● Brief
Make an exact transcript of the lines in the data below, starting with the one containing "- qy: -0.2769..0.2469" and going on through the one containing "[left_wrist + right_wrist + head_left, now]", with both included and the pictures left out.

^^^^^^^^^^^^^^^^

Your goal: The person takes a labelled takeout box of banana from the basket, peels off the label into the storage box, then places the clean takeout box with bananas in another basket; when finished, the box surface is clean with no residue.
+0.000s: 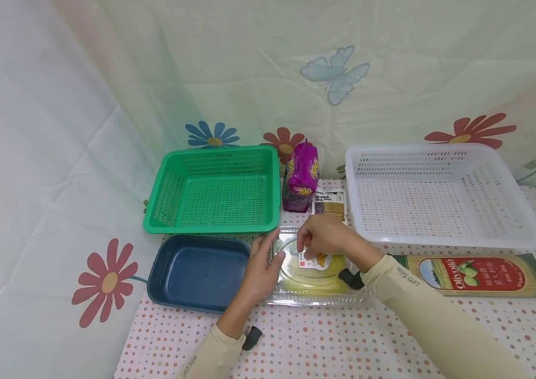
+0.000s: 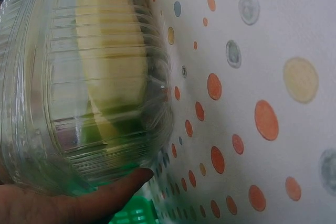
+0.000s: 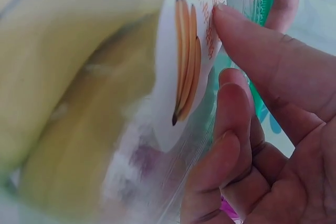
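Note:
A clear plastic box with bananas inside lies on the table in front of the person. On its lid is a white label printed with bananas. My right hand reaches over the lid, its thumb and fingers curled at the label; in the right wrist view the thumb pinches the label's edge. My left hand rests against the box's left side with fairly straight fingers; one finger lies along the box's edge in the left wrist view. The right index fingertip is partly hidden.
Left stand a green basket and a dark blue tray. Behind the box are a purple packet and a small brown-and-white packet. To the right are a white basket and a spaghetti pack.

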Demonstrator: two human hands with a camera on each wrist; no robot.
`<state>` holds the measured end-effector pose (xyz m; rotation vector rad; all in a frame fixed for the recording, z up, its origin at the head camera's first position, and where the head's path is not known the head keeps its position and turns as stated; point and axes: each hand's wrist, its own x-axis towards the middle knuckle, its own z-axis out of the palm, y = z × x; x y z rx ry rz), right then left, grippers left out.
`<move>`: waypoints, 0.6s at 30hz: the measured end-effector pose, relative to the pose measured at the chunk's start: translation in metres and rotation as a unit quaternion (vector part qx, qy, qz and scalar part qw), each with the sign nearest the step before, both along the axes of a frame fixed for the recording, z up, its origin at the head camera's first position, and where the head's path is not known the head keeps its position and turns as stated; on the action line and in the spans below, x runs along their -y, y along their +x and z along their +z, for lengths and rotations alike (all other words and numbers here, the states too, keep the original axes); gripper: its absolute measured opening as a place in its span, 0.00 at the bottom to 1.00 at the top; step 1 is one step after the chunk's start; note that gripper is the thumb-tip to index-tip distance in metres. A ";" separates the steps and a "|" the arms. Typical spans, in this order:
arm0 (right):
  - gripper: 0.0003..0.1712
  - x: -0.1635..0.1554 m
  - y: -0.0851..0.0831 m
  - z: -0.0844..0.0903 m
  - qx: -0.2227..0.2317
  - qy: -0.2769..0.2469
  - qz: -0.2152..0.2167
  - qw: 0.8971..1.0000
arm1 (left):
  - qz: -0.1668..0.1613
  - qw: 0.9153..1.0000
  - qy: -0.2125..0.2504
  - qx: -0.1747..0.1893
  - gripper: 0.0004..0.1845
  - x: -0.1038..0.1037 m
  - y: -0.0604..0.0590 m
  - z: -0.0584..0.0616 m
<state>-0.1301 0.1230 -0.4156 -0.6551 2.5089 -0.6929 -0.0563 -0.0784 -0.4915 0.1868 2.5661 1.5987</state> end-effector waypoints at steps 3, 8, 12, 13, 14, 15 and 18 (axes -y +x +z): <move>0.10 0.001 0.000 0.000 -0.002 0.005 -0.006 1.000 | -0.001 1.000 0.000 0.000 0.31 0.000 0.000 0.000; 0.10 0.005 0.001 0.001 -0.004 0.020 -0.018 1.000 | -0.003 1.000 -0.001 -0.002 0.31 0.000 0.000 0.000; 0.10 0.007 0.001 0.001 -0.007 0.034 -0.024 0.999 | -0.003 1.000 0.000 -0.003 0.31 0.000 -0.001 0.000; 0.10 0.007 0.001 0.001 -0.008 0.036 -0.025 0.999 | -0.004 1.000 0.000 -0.003 0.31 0.000 -0.001 -0.001; 0.10 0.008 0.001 0.000 -0.009 0.037 -0.026 0.999 | -0.004 1.000 0.000 -0.003 0.31 0.000 -0.001 -0.001; 0.10 0.007 0.001 0.000 -0.009 0.038 -0.027 0.999 | -0.004 1.000 -0.001 -0.003 0.31 0.000 -0.001 -0.001; 0.11 0.008 0.001 0.000 -0.003 0.039 -0.033 0.999 | -0.005 1.000 -0.002 -0.005 0.31 0.000 -0.001 -0.002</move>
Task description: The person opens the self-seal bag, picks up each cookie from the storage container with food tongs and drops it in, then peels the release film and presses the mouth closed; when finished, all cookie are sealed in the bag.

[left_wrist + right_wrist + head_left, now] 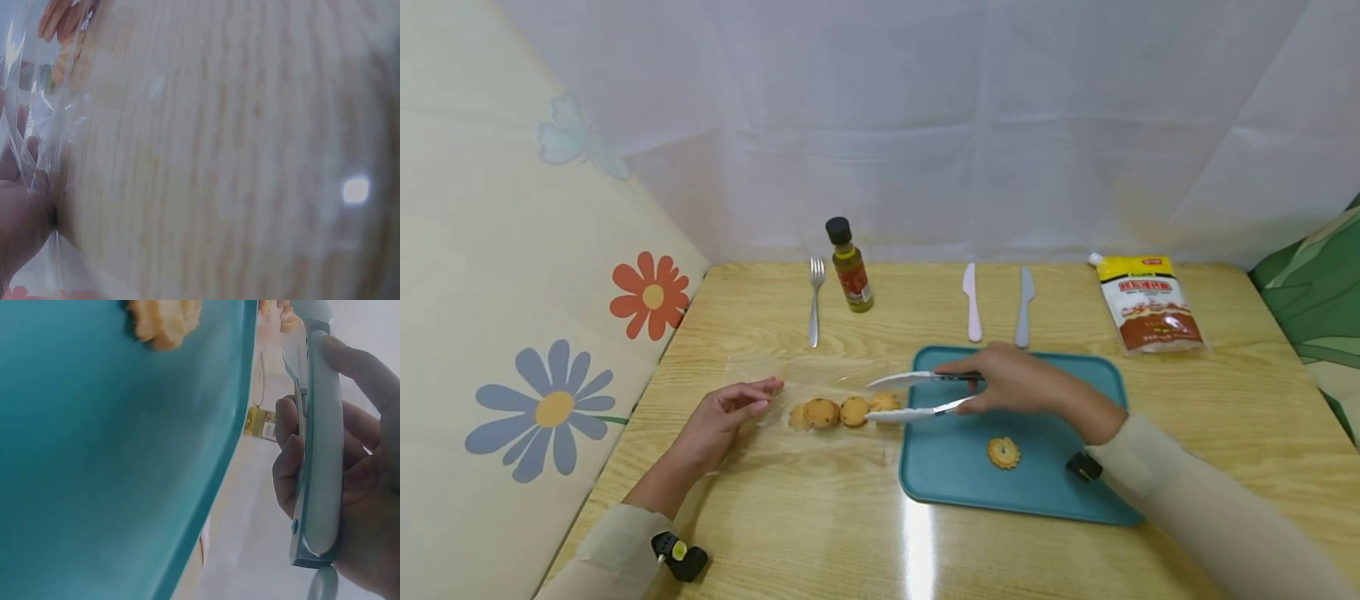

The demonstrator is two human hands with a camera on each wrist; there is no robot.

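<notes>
Taking the teal tray (1105, 500) as the landmark: far to its left, the left hand (722, 421) lies on the table (820, 533) with fingers loosely curled, pinching the edge of a clear plastic bag (775, 375), seemingly to pin it down so the mouth facing the tray stays open. In the left wrist view the film (37, 125) crosses the fingers (15, 187), but the picture is blurred and the exact pinch is hard to read.

Just left of the tray's edge, inside the bag, sits a row of cookies (838, 412). The tongs (917, 394) reach off the tray toward them, tips spread wide on either side of the nearest cookie; whether they touch it I cannot tell.

Over the tray, the right hand (1022, 385) is wrapped round the tong handles (319, 456), gripping them. One cookie (1003, 452) already lies on the tray, below that hand.

Behind the tray stand a fork (814, 304), an oil bottle (850, 267), two knives (997, 304) and a sauce pouch (1146, 304), whose label is too small to read.
</notes>
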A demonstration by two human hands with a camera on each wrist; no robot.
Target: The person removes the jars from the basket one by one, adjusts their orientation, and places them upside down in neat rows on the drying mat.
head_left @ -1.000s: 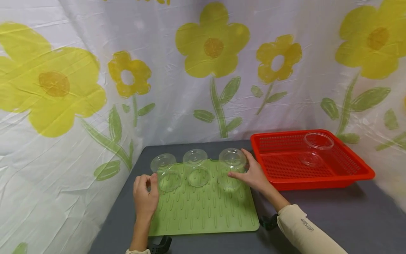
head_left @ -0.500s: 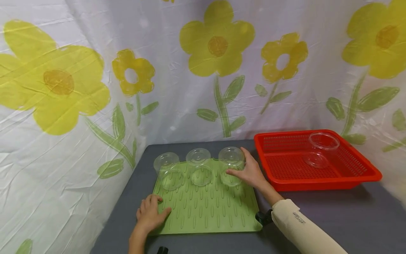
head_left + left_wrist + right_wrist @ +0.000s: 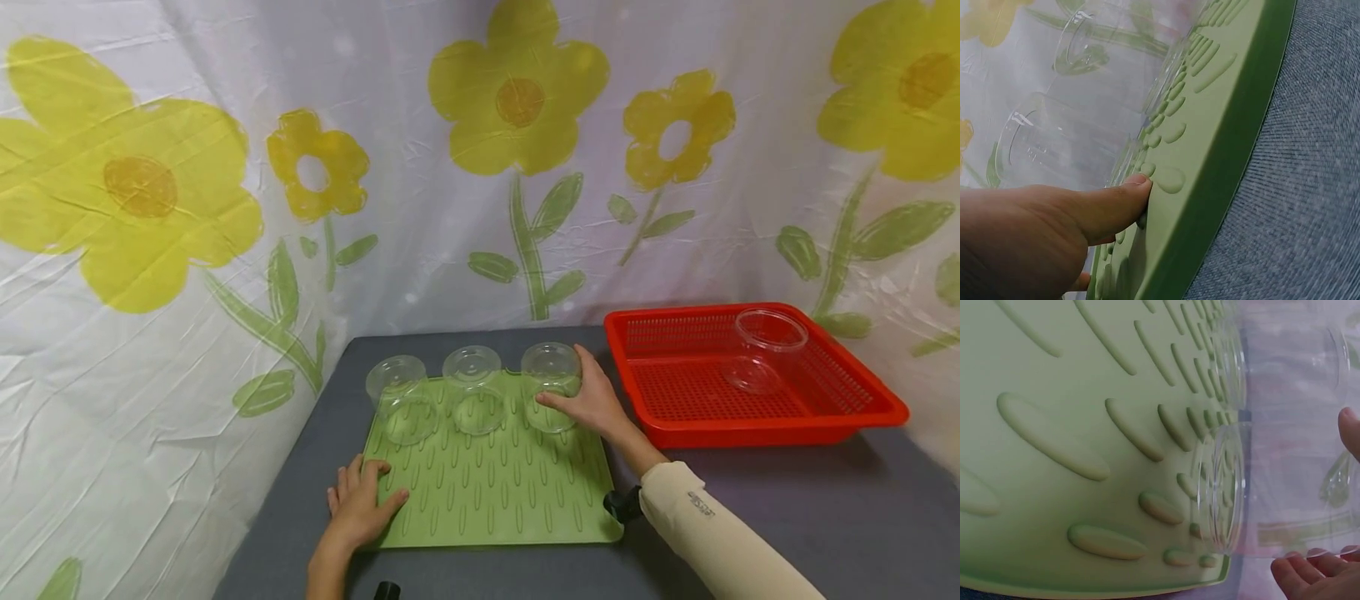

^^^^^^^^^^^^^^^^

● Task output
  - qy: -0.2769..0.2469
  - qz: -0.2152..0.2167
  - qw: 0.8971..1.0000
arm1 (left):
  - qz: -0.1668..0.1613
  - qw: 0.9153..1.0000
  - qy: -0.2125..0.2504
  - qx: -0.1747..0.1893
  - gripper: 0.0004..0.1845
  - x: -0.1038..0.1037 m
  - y: -0.0604..0.0590 m
  - z: -0.0584..0.0616 m
<state>-0.1301 0.1230 -0.4156 -0.6551 2.5089 -0.6929 -0.0563 -0.0784 -0.4915 0.1868 2.5661 1.5987</state> end-effector waypoints at steps 3, 8, 12, 13, 14, 15 and 18 (axes -y +x +z): <move>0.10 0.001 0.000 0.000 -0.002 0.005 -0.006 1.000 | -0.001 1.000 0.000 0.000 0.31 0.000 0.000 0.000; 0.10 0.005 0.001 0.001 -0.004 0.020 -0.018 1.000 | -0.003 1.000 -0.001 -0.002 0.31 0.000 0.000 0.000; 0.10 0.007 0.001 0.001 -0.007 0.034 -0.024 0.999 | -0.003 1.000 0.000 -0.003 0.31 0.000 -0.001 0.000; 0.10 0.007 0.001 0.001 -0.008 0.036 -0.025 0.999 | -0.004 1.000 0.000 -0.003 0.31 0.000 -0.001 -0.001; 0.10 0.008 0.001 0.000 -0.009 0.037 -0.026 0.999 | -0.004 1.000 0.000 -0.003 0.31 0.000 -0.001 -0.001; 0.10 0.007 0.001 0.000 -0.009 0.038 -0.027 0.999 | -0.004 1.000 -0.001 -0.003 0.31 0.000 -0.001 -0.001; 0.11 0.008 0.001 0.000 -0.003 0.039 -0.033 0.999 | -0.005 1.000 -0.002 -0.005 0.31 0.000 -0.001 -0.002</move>
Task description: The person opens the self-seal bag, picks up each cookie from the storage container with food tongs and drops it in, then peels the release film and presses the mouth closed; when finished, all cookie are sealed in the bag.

[left_wrist + right_wrist + head_left, now] 

The answer given above is complete as it stands.